高円寺の商店街を抜けると現れる店には、新しいものと古いもの、器と洋服、日本のものと海外のもの、すべてがジャンルレスに並んでいる。壁面の棚には、日本各地の焼き物にイタリアのヴィンテージガラス、「KOENJI」とロゴの入ったオリジナルTシャツも大人気だ。
「ジャンルを超えたもの選びの最初は、1994年に始めたレーベル〈ビームスモダンリビング〉です。イッタラの器、マリメッコの服、アアルトの家具など、北欧をテーマに現行品とヴィンテージの両方を扱っていました。普遍的な美しさのある良いものだと確信していたけれど、びっくりするほど売れなかった。洋服屋で家具を売ることも、新旧のものを並べることも、30年前は異端なことだったのかもしれません」と北村さん。
やがて〈日本民藝館〉館長(当時)の柳宗理と出会った2人は、民芸の面白さに気づく。
「柳さんのお父様の宗悦さんや、芹沢銈介、濱田庄司といった方々が、世界中の民芸品や家具を蒐集(しゅうしゅう)し、日本のものと並べて暮らしていた。こんなに素敵な人たちのことを、もっと広めたいと思ったんです」
2人はビームスの新たなブランドとして、北欧の手仕事や日本の民芸を紹介する〈フェニカ〉を立ち上げる。新しいものもヴィンテージも同じ目線で扱うショップの先駆けだ。
自分の手で確かめてこそ好きなものに辿り着ける
「高円寺は本気の洋服好きが集まる町。彼らは世の中の評価とは別の審美眼で、ものを選べると思うんです」
新しい店をこの町に開いた理由を、エリスさんはそう話す。
「ここにあるのは、他人の評価や流行とは関係なく、僕たちが絶対に良いと思ったものだけ。器も全部、実際に窯元まで行って選んでいます」
その言葉通り、常に大事にしてきたのは、作り手と信頼関係を築くこと。歴史を重ねてきた2人だからできる“別注”も、店の特徴だろう。
「私たちが集めた古いものや作り手が途絶えてしまったものを、今の作り手に見てもらい、新しい創作の相談をすることもあります。ルーシー・リーの作品をヒントに、大分の小鹿田焼の窯元でポットを作ってもらったりもしたんですよ」(北村さん)

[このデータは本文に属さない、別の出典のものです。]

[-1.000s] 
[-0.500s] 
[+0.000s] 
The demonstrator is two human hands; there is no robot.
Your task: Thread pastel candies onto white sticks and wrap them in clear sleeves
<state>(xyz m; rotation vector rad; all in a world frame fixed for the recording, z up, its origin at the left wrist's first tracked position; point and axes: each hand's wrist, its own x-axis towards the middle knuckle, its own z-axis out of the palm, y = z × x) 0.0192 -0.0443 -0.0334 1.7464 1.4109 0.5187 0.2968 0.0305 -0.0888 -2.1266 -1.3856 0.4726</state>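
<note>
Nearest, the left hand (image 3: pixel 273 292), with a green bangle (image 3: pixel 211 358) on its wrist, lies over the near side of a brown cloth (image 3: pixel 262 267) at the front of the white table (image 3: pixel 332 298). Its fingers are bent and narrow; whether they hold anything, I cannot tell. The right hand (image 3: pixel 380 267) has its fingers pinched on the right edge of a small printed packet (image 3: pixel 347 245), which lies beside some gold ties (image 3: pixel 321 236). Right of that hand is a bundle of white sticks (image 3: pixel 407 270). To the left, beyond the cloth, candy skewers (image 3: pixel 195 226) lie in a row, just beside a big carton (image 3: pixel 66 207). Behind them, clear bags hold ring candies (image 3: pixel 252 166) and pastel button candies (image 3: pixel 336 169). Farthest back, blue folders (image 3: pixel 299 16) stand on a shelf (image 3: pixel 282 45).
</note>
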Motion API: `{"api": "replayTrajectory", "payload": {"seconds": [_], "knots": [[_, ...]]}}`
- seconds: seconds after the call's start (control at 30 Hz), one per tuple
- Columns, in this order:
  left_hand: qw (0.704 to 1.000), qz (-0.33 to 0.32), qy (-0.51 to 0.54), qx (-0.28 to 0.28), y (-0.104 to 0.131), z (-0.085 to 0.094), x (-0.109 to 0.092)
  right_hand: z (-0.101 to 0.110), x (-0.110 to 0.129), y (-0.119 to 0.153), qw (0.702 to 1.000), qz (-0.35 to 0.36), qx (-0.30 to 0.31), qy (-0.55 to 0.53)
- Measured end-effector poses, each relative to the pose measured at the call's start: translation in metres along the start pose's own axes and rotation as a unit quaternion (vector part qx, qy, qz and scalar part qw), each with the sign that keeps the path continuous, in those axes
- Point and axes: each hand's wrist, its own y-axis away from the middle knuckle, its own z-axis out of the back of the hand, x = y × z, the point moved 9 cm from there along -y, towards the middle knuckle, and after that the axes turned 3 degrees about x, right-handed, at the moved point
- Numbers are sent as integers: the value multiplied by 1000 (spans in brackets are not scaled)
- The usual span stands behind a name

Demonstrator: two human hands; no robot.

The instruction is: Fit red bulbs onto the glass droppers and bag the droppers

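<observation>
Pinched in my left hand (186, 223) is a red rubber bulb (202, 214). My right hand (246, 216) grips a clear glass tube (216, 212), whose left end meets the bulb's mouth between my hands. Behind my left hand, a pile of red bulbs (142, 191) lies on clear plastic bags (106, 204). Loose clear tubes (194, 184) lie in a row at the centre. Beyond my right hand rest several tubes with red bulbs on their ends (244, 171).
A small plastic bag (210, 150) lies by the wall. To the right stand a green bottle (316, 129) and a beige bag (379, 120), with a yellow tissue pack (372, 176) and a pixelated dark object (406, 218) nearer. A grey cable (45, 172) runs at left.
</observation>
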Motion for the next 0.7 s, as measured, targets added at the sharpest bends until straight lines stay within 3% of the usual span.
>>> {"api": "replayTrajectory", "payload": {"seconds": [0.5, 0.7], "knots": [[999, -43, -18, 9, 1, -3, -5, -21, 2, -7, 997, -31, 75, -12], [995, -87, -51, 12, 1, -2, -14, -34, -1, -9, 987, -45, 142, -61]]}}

店に行けばいつも2人がいるから、こういう、ものの背景に広がる物語を聞くことだってできる。今やネットショップには膨大な情報、例えば器の重さまで記されているけれど、「自分で持って感じる重みや、手と器の相性みたいなものは、大皿が何百gという情報では伝わらない。実物を見て触って選ぶことを繰り返してこそ感覚が磨かれ、好きなものに辿り着けるんです。私たちも同じ。“次は何が売れそうか”という視点で選ぶことはないし、売れなければ自分たちの責任です」(北村さん)。
それだけは変わらないと言い切る2人。だからこそ、信頼できるのだ。
SELLING POINTS
● 店主は「時も国も超えるもの選び」のパイオニア。
● ものの背景にある文化やストーリーを聞く楽しみがある。
● 現代作家への別注による挑戦的なもの作りや復刻も。